Task item
The answer must repeat every record exactly, with no pictures in it.

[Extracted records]
- - -

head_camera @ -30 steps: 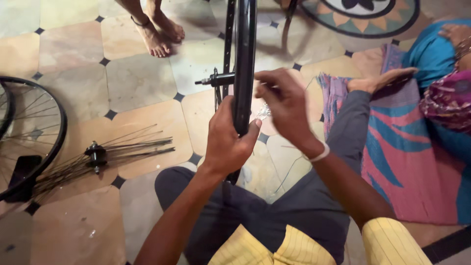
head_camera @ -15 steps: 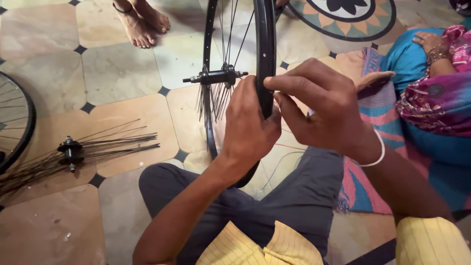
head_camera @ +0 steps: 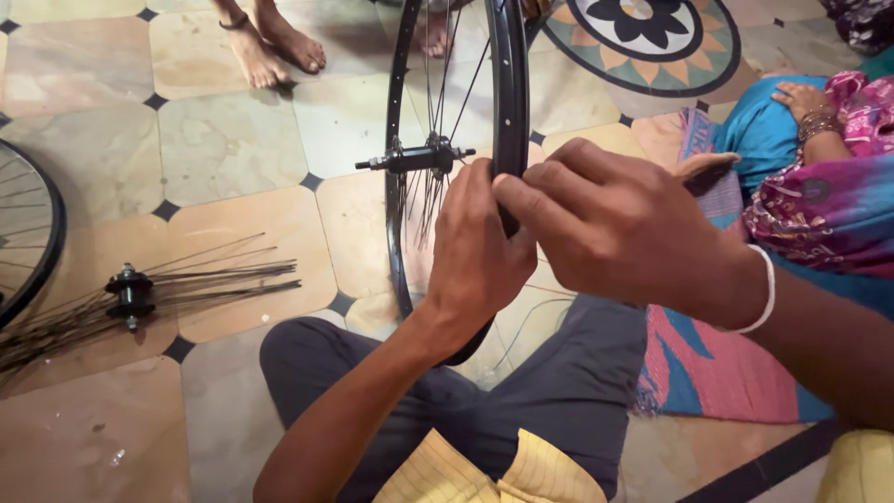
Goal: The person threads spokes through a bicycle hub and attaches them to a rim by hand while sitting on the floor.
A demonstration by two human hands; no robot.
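Now, left hand [head_camera: 480, 265]: I see it gripping the black wheel rim [head_camera: 510, 112], upright over my lap;
Right hand [head_camera: 619, 228]: fingers pinched at the rim;
Progress: few spokes [head_camera: 447, 74] laced; spare hub with loose spokes [head_camera: 130, 293] untouched on floor.

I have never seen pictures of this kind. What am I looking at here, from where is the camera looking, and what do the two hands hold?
The camera sits on a person's head and looks down, so the two bare arms reaching forward belong to that person, who sits on a tiled floor. Both hands work on a black bicycle wheel rim that stands upright in front of them. The left hand wraps around the rim, and the right hand pinches it just beside. In the middle of the wheel is the hub, with thin spokes hanging from it. On the floor to the left lies a second hub with a bundle of loose spokes, and part of another wheel shows at the edge. Another person's bare feet stand farther back, and a person in colourful clothing sits on the right.
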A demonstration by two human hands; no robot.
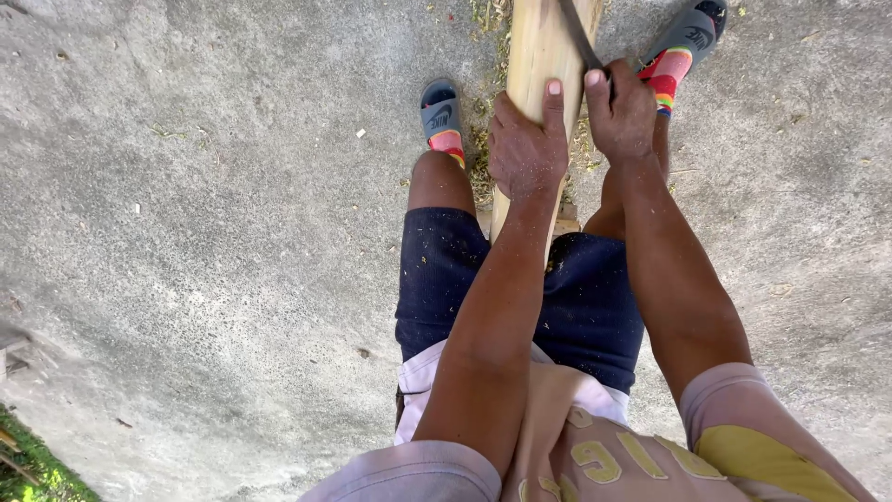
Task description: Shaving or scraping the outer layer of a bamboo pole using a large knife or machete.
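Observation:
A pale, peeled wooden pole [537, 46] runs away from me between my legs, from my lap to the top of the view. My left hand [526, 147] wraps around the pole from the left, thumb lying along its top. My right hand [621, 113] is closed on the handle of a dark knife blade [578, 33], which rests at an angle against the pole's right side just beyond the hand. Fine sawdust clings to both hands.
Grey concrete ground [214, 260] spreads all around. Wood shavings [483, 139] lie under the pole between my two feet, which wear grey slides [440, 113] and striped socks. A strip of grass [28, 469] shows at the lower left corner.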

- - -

Your solution
head_camera @ -30 steps: 
head_camera @ -15 steps: 
head_camera @ +0 steps: 
Goal: The person threads spokes through a bicycle hub and attaches them to a rim by hand while sitting on the floor.
A demonstration by two human hands; no robot.
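Now, left hand [head_camera: 480, 265]: I see it gripping the black wheel rim [head_camera: 510, 112], upright over my lap;
Right hand [head_camera: 619, 228]: fingers pinched at the rim;
Progress: few spokes [head_camera: 447, 74] laced; spare hub with loose spokes [head_camera: 130, 293] untouched on floor.

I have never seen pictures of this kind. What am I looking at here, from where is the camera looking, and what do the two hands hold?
The camera sits on a person's head and looks down, so the two bare arms reaching forward belong to that person, who sits on a tiled floor. Both hands work on a black bicycle wheel rim that stands upright in front of them. The left hand wraps around the rim, and the right hand pinches it just beside. In the middle of the wheel is the hub, with thin spokes hanging from it. On the floor to the left lies a second hub with a bundle of loose spokes, and part of another wheel shows at the edge. Another person's bare feet stand farther back, and a person in colourful clothing sits on the right.
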A demonstration by two human hands; no robot.
Task description: Shaving or scraping the outer layer of a bamboo pole using a large knife or machete.
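Observation:
A pale, peeled wooden pole [537, 46] runs away from me between my legs, from my lap to the top of the view. My left hand [526, 147] wraps around the pole from the left, thumb lying along its top. My right hand [621, 113] is closed on the handle of a dark knife blade [578, 33], which rests at an angle against the pole's right side just beyond the hand. Fine sawdust clings to both hands.
Grey concrete ground [214, 260] spreads all around. Wood shavings [483, 139] lie under the pole between my two feet, which wear grey slides [440, 113] and striped socks. A strip of grass [28, 469] shows at the lower left corner.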

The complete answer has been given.